- Published: July 29, 2015
The 2015 Sergio Vieira de Mello Prize has been awarded to the three top religious leaders of the Central African Republic.
Sergio Vieira de Mello was the UN’s Special Representative in Iraq, killed when the UN headquarters in Baghdad was bombed in August 2003. Every two years the award goes to an individual, group or organization that has done something unique to reconcile people and parties in conflict.
The President of CAR’s Evangelical Alliance, Rev. Nicolas Guérékoyamé-Gbangou, the Catholic Archbishop of Bangui, Mgr. Dieudonné Nzapalainga, and the President of the Islamic Council in CAR, Imam Oumar Kobine Layama, have spoken out against religious extremism and promoted peaceful coexistence between Christians and Muslims.
TIME Magazine named them among the 100 Most Influential People in the World in 2014, and the French Magazine Le Monde called them “the three saints of Bangui.”
In the midst of two years of violence in CAR, often portrayed as a religious conflict, the three clerics formed a joint platform to promote peaceful coexistence. Their message: “Violence in CAR is not primarily caused by religious conflict; instead, the root of the conflict lies in the struggle for political power.”

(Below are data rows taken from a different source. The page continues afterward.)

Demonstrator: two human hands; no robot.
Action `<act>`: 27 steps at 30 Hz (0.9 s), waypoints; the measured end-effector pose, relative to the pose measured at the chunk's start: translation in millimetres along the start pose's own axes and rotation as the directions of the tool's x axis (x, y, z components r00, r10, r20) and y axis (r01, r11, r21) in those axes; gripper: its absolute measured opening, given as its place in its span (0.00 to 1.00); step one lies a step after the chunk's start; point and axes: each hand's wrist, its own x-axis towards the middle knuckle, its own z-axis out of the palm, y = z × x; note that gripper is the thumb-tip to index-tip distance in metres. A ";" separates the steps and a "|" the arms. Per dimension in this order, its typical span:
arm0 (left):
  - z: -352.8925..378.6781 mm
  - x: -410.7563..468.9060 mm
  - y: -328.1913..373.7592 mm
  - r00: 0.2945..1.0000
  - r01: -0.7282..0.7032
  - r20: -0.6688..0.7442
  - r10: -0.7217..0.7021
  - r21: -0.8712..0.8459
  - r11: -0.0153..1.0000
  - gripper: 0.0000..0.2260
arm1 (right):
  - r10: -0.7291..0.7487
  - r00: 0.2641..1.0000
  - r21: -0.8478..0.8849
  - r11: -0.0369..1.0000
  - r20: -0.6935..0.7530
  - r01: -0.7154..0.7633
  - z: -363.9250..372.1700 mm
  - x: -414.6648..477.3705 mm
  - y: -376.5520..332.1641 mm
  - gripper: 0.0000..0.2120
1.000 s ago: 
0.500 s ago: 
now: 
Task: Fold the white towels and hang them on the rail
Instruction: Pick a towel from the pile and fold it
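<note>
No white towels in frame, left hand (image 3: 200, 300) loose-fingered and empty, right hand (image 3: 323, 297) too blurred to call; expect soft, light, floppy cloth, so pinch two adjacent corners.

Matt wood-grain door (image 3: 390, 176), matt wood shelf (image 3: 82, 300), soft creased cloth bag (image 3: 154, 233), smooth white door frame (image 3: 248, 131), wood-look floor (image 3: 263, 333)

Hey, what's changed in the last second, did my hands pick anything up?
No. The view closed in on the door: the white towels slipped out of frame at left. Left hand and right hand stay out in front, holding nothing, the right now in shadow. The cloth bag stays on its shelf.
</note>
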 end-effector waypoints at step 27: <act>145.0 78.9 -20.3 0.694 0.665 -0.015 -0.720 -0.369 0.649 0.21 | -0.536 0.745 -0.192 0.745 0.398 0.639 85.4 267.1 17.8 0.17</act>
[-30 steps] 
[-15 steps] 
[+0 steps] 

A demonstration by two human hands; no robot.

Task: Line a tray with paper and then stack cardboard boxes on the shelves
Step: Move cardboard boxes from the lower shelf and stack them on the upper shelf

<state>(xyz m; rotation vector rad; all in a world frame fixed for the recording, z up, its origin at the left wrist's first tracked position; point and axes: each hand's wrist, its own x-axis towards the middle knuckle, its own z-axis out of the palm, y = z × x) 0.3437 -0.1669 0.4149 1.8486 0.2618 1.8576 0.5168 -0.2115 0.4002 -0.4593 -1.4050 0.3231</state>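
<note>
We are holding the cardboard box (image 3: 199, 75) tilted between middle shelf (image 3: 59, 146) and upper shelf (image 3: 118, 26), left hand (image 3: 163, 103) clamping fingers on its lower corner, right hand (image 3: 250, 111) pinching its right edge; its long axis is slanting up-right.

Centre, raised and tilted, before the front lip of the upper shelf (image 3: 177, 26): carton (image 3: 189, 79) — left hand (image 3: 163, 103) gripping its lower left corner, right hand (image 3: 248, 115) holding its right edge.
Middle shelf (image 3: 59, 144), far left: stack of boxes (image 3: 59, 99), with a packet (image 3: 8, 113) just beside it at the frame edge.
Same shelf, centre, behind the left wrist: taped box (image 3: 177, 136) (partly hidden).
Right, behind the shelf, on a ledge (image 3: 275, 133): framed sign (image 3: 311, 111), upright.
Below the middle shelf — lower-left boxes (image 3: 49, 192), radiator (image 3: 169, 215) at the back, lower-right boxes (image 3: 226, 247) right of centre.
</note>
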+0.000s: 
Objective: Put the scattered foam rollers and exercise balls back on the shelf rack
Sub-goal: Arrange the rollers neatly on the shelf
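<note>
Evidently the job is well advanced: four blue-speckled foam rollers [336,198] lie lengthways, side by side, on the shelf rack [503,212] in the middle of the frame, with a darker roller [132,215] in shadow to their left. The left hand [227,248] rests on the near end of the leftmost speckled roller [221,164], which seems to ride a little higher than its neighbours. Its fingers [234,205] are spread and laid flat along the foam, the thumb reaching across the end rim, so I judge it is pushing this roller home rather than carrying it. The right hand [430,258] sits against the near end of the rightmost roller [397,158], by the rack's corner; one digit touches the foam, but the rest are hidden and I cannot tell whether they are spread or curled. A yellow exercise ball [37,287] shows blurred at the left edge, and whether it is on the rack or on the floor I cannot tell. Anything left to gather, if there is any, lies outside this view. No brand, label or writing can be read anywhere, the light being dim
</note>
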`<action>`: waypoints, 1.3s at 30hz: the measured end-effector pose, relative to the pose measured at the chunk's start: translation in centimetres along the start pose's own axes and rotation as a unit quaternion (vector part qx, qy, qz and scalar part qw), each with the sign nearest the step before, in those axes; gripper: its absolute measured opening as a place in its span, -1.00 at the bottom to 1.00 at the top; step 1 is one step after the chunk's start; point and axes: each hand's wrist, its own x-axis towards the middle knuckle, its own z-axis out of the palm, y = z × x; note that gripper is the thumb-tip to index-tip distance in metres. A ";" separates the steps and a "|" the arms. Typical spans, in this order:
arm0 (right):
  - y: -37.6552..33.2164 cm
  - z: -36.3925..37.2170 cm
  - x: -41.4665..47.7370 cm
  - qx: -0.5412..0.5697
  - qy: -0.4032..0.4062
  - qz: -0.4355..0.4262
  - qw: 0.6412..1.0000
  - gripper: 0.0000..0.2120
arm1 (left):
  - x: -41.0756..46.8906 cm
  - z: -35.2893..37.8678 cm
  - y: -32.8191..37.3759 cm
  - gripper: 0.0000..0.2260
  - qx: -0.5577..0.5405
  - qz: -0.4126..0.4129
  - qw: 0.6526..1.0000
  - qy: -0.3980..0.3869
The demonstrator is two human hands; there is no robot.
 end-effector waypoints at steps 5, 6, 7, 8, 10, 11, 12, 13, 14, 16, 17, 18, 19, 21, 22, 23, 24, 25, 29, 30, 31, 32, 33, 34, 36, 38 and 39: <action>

Nzapalainga sheltered the imam and his family for several months in his own home.
The award ceremony will take place on 19 August 2015 during the events marking World Humanitarian Day in Geneva, Switzerland.
- Published: July 28, 2015
The UK-based Guardian has published four brief sketches of Christians living under pressure in Egypt, Pakistan, China and Israel, respectively. Their individual stories should not seem surprising to any regular reader of World Watch Monitor, but taken together they add to the narrative of rising levels of antagonism toward Christians because of their faith. Striking, too, is the fundamental optimism of each of the men -- each of the four subjects is male. "You get used to it," Xu Yonghai is quoted as saying. "It won't stop me practising Christianity."
- Published: July 28, 2015
Eliza Griswold has penned a compelling dispatch to the New York Times Magazine that reads, in one sitting, like World Watch Monitor's past year of coverage of Iraq's Christians. The 26 July article provides a concise summary of the complex and often contradictory political currents that complicate attempts to preserve a Christian presence in the Middle East.
Griswold also relates further detail about the story of Christine Abada, the now-4-year-old girl snatched from the arms of her mother, Ayda, nearly a year ago by militants of the so-called Islamic State as they took over the town of Qaraqosh. According to snips of information emerging from underground sources, the author says Christine is being raised by a Muslim family.
- Published: July 27, 2015
A strict dress code for India's national medical-school entrance exam proved too strict for some religious hopefuls, including a nun who elected to skip the test rather than remove her veil and cross.
In an attempt to minimize opportunities for cheating on the test, India's Central Board of Secondary Education had imposed rules forbidding clothing such as full sleeves, watches, dark glasses, scarves, hair bands and even shoes at the 30 test sites nationwide. The Daily Pioneer reported that candidates were shedding jewellery at test sites, and that one woman with cloth-covered buttons was turned away. She returned with an acceptable blouse.
The Supreme Court turned away a petition by an Islamic organization seeking permission for Muslim women to wear hijabs to the exam. And at a test center in Kanjiramkulam, a nun identified as Sister Seba was ordered to remove her veil and cross. She refused after her request to take the exam in a separate room was denied.
“Therefore I am giving up my dream of pursuing the medical profession,” the Pioneer quoted Sister Seba as saying. “Indeed, I am very sad as I had prepared well for the examination and was confident of cracking it.”
- Published: July 24, 2015
The Malaysian Government conceded 23 July that Jill Ireland can have her audio compact discs containing the word "Allah." Authorities had seized the religious material seven years ago at a Kuala Lumpur airport when Ireland flew in from Indonesia, where she had acquired the CDs.
The Appeal Court on 23 June had ordered the Government to return the CDs within a month. Authorities were given a month to file leave for appeal today in the Federal Court, Malaysia's highest legal body. But a senior counsel for the government, Shamsul Bolhassan, confirmed 23 July that it would not dispute the appelate court’s verdict.
Ireland, a Christian from Sarawak state, also has asked the courts to rule that the Federal Constitution guarantees her right to use the word "Allah" in reference to God. Shamsul said that case now would be heard before another High Court judge. Ireland’s petition comes amid highly controversial decisions by the Government and Islamic organisations, which insist "Allah" is reserved to Malay-Muslims, the dominant religious and racial group in the multiracial nation, once celebrated for its inter-ethnic harmony.